12.- Sulla base di tali considerazioni l’interdittiva antimafia del 9 febbraio 2010 non appare sorretta da sufficienti elementi nemmeno indiziari.

Del resto anche la Prefettura di Caserta, con la precedente informativa del 30 ottobre 2007, aveva accertato, sulla base di elementi indiziari non dissimili (e forse in parte più gravi) che nei confronti della Società ricorrente e dei relativi amministratori non sussistevano le cause interdittive di cui all’art. 4 d.lgs. 490/1994 ed all’art. 10 l. 575/1965.

13.- Tale conclusione risulta rafforzata dalla nuova valutazione compiuta dal Prefetto di Caserta che, a seguito di richiesta di riesame dell’interessata (e dopo la cessione da parte di G R della quota posseduta nella Buffalo Beef), ha dichiarato, il 14 luglio 2011, che “all’attualità… non risultano sussistere cause interdittive ai fini antimafia” per la società Agricola Garofalo e per la altre società del gruppo.

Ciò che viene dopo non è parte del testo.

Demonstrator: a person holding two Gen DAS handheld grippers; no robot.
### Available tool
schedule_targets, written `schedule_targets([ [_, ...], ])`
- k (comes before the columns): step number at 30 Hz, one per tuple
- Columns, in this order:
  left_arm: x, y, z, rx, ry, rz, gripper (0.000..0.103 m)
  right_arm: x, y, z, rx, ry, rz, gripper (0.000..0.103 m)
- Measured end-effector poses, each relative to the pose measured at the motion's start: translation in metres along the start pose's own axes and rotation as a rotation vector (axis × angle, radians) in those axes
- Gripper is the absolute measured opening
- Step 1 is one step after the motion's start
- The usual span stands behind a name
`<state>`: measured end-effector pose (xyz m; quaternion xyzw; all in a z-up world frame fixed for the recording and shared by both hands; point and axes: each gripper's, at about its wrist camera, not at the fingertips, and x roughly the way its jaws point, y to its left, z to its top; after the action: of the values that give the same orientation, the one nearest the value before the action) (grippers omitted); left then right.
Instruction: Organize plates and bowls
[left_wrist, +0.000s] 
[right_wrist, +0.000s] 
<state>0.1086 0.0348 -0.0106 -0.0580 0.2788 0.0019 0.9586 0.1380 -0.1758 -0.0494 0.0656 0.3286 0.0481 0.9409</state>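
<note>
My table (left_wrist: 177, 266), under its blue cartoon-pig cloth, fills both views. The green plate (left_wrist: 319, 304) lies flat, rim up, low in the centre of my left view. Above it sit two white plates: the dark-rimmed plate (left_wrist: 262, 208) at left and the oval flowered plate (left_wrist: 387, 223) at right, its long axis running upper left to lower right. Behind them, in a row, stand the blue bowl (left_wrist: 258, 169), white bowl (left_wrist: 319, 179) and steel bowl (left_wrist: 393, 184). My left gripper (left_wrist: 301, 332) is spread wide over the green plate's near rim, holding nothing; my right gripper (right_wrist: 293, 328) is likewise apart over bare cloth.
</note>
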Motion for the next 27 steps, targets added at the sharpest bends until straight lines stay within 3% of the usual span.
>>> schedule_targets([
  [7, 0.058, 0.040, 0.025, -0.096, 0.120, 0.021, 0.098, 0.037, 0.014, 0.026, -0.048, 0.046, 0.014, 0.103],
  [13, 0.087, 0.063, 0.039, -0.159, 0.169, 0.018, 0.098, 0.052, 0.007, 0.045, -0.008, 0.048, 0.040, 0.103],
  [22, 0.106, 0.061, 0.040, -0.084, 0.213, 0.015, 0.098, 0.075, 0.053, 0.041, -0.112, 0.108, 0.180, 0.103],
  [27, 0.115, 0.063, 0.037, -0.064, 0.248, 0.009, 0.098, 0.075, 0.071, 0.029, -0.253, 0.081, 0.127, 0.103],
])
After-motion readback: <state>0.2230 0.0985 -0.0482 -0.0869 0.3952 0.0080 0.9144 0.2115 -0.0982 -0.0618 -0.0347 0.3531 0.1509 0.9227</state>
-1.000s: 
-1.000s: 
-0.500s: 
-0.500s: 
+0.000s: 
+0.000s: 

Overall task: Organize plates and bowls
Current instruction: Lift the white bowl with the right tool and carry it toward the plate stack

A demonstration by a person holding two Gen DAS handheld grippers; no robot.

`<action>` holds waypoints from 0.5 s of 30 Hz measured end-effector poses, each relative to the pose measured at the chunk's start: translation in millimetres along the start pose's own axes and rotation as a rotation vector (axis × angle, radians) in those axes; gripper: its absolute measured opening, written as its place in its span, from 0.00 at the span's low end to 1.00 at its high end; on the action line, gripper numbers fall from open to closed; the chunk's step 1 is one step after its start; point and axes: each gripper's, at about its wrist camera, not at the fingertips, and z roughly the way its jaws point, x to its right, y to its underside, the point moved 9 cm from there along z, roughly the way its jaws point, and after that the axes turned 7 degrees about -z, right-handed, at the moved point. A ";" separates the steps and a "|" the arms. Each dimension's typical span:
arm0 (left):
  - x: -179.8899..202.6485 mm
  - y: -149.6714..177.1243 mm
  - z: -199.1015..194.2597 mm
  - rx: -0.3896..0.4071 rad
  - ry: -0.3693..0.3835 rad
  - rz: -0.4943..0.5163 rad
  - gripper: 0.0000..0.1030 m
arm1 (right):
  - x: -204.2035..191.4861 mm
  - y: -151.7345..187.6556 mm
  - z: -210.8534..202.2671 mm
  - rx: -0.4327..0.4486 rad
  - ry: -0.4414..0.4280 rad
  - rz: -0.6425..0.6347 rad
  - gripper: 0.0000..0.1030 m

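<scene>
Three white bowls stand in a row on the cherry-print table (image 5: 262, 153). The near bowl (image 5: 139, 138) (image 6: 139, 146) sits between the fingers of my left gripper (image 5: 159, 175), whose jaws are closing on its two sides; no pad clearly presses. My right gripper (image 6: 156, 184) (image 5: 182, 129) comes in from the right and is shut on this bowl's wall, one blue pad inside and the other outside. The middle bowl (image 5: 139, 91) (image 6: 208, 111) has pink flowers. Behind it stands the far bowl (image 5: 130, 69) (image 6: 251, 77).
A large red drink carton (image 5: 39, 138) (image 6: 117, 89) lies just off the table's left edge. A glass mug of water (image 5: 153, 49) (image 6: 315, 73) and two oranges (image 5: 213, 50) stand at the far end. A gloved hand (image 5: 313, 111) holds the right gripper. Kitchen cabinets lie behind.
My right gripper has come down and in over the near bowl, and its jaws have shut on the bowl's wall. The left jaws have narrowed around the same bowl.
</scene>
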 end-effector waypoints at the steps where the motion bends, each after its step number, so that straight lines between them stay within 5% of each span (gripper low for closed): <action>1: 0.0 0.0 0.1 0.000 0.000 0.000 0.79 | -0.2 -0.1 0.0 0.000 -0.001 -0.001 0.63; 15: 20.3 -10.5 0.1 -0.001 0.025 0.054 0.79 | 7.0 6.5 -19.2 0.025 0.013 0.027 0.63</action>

Secondo l’appellante, inoltre, il nuovo provvedimento del Prefetto di Caserta ha fatto seguito ad accertamenti e sopralluoghi condotti presso le aziende del gruppo Garofalo, con verifica estesa ad ogni aspetto della relativa gestione contabile ed amministrativa.

Tale circostanza non risulta smentita dall’Avvocatura Generale dello Stato.

14.- L’appello risulta quindi fondato e la sentenza del TAR per il Lazio, Sede di Roma, Sezione I, n. 450 del 18 gennaio 2011 deve essere pertanto annullata.

L’interdittiva antimafia del Prefetto di Caserta del 9 febbraio 2010 deve ritenersi illegittima e deve essere quindi annullata. In conseguenza devono essere annullati anche i provvedimenti, impugnati davanti al T.A.R., con i quali il Commissario di Governo per l'Emergenza B negli allevamenti bufalini in provincia di Caserta e zone limitrofe aveva comunicato che non era possibile, a causa della citata interdittiva, procedere, ai sensi e per gli effetti del comma 6, art. 4 del D. Lgs. n. 490 dell’8/8/1994, all’erogazione degli indennizzi richiesti.

15.- In considerazione della particolare natura della vicenda le spese dei due gradi di giudizio possono essere integralmente compensate fra le parti.